10.20.2010

»Finger weg vom Streikrecht«

FAU-Gewerkschaften positionieren sich zur Gesetzesinitiative in Sachen Tarifeinheit


 
 
 
 
 
 
Auch die anarcho-syndikalistische Gewerkschaftsfördera­tion Freie Arbeiterunion (FAU) startet jetzt eine Kampagne unter dem Motto »Finger weg vom Streikrecht« gegen die vom Unternehmerverband BDA und dem Deutschen Gewerkschaftsbund (DGB) auf den Weg gebrachte Gesetzesinitiative zur Wiederherstellung der Tarifeinheit. »Wir sehen in dieser Initiative einen schweren Angriff auf das Streikrecht und die Koalitionsfreiheit, aber auch auf die Tarifautonomie, womit einerseits der DGB sein bröckelndes Monopol vor unliebsamer Gewerkschaftskonkurrenz schützen möchte und zum anderen die Arbeitgeber die Ruhe in den Betrieben und dadurch niedrige Löhne sichern wollen«, heißt es in einem vor wenigen Tagen veröffentlichten Aufruf der FAU. Die Initiative passe auch zur Politik der Bundesregierung, die ihre auf Niedriglöhnen und wenig Arbeitskämpfen basierende »aggressive Standortpolitik fortsetzen« wolle.
Knackpunkt der DGB/BDA-Initiative ist für die FAU der Versuch, kleineren Gewerkschaften das Recht auf die Durchsetzung eigener Tarifverträge abzusprechen. Dies widerspreche nicht nur der im Grundgesetz garantierten Koalitionsfreiheit, sondern auch den von der BRD ratifizierten Konventionen der Internationalen Arbeitsorganisation der Vereinten Nationen. Ohnehin sei Deutschland auch nach dem Urteil des Bundesarbeitsgerichtes (BAG) zur Tarifpluralität »ein Entwicklungsland in Sachen Streikrecht«, heißt es weiter. So seien Arbeitsniederlegungen, die nicht der Durchsetzung tarifvertraglich regelbarer Forderungen dienen, illegal.
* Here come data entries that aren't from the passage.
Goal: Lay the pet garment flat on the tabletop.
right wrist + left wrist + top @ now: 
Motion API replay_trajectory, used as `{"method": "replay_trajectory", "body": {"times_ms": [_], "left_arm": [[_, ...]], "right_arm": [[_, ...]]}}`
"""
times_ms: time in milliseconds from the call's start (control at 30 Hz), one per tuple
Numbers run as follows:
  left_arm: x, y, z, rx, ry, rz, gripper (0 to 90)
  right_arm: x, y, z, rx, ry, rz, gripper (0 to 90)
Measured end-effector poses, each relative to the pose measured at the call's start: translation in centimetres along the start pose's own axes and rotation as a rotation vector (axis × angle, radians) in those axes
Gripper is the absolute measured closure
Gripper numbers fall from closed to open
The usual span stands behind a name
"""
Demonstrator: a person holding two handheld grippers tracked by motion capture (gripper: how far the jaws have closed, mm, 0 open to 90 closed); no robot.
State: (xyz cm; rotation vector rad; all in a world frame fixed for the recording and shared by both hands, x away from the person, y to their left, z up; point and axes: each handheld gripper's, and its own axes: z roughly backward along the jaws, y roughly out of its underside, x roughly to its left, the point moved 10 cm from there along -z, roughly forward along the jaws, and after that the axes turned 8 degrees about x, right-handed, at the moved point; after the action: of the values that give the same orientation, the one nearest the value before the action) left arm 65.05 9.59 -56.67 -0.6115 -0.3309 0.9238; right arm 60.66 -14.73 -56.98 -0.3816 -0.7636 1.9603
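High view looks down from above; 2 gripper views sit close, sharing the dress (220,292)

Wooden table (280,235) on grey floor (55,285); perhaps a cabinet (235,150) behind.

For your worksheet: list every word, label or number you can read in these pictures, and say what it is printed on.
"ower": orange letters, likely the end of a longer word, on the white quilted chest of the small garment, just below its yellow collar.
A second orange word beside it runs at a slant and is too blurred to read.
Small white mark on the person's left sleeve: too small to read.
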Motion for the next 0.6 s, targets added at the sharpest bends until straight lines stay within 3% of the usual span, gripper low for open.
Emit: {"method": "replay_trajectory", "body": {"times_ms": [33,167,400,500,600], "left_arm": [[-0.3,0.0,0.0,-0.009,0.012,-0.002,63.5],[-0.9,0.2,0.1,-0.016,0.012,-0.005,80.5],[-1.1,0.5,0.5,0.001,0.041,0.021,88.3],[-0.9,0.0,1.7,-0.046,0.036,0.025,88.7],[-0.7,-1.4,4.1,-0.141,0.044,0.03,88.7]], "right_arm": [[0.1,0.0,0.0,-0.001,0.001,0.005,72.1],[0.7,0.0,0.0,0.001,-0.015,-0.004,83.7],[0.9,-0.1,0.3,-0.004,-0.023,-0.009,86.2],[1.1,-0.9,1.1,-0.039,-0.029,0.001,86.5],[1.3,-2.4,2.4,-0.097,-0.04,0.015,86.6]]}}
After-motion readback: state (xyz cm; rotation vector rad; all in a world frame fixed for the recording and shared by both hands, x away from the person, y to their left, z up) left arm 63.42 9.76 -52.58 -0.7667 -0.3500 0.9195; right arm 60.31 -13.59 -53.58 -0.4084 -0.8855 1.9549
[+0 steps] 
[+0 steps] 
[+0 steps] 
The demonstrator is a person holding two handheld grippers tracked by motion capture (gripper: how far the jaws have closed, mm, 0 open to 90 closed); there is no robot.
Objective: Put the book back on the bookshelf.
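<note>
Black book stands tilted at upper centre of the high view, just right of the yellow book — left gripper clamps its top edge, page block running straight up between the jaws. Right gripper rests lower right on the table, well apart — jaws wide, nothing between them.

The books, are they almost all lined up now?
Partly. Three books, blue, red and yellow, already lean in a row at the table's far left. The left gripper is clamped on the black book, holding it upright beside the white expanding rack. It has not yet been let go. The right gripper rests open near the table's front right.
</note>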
Das von BDA und DGB angestrebte Mehrheitsprinzip, das den mitgliederstärksten Gewerkschaften in einem Betrieb oder einer Branche ein Tarifmonopol einräumen würde, wäre nach Einschätzung der FAU auch ein »Türöffner« für immer mehr tariffreie Zonen, wenn beispielsweise die Mehrheit einer Belegschaft keiner Gewerkschaft angehört. Auch hätten viele Tarifauseinandersetzungen der vergangenen Jahre gezeigt, daß »die mitgliederstärkste Organisation nicht im jeden Fall auch die stärkste Gewerkschaft ist«. Einige kleinere Gewerkschaften hätten »durch ein höheres Aktivitätsniveau, einen stärkeren Kampfeswillen und durch lebendigere Strukturen bessere Tarifverträge erzielt«. Die vom DGB beschworene »Einheit« sei kein Selbstzweck, »denn haben die Beschäftigten von einer ›Einheitsgewerkschaft‹, die ihre Interessen nicht vertritt?«.

Positive Aspekte sieht die FAU in dem Urteil des BAG. Enttäuschte Belegschaften wären auf dieser Grundlage »nicht länger an die Friedenspflicht eines dürftigen Tarifvertrages gebunden. Sie könnten sich in anderen oder neuen Gewerkschaften zusammenschließen, um bessere Bedingungen zu erkämpfen. Dieses Mehr an Selbstbestimmung fürchten offenbar die Arbeitgeber als auch der DGB.« Zwar hält die FAU »die berufsständische Organisierung der Fachgewerkschaften für suboptimal«, erkennt aber deren »klare Grenzziehung zwischen Arbeitgebern und Beschäftigten« an.

Mit ihrer Kritik stehen die Anarchosyndikalisten nicht allein. Nicht nur die bei einem Erfolg der BDA/DGB-Initiative mittelfristig in ihrer Existenz bedrohten Spartenorganisationen wie GDL, UFO und Marburger Bund, sondern auch viele Gliederungen von DGB-Gewerkschaften haben sich eindeutig gegen das Vorhaben gewandt. Und nach einer ersten Geisterfahrt ihres Vorsitzenden Klaus Ernst, der ein Gesetz zur Tarifeinheit zunächst uneingeschränkt unterstützte, hat die Linkspartei mittlerweile Widerstand gegen jeden Versuch angekündigt, das Streikrecht einzuschränken.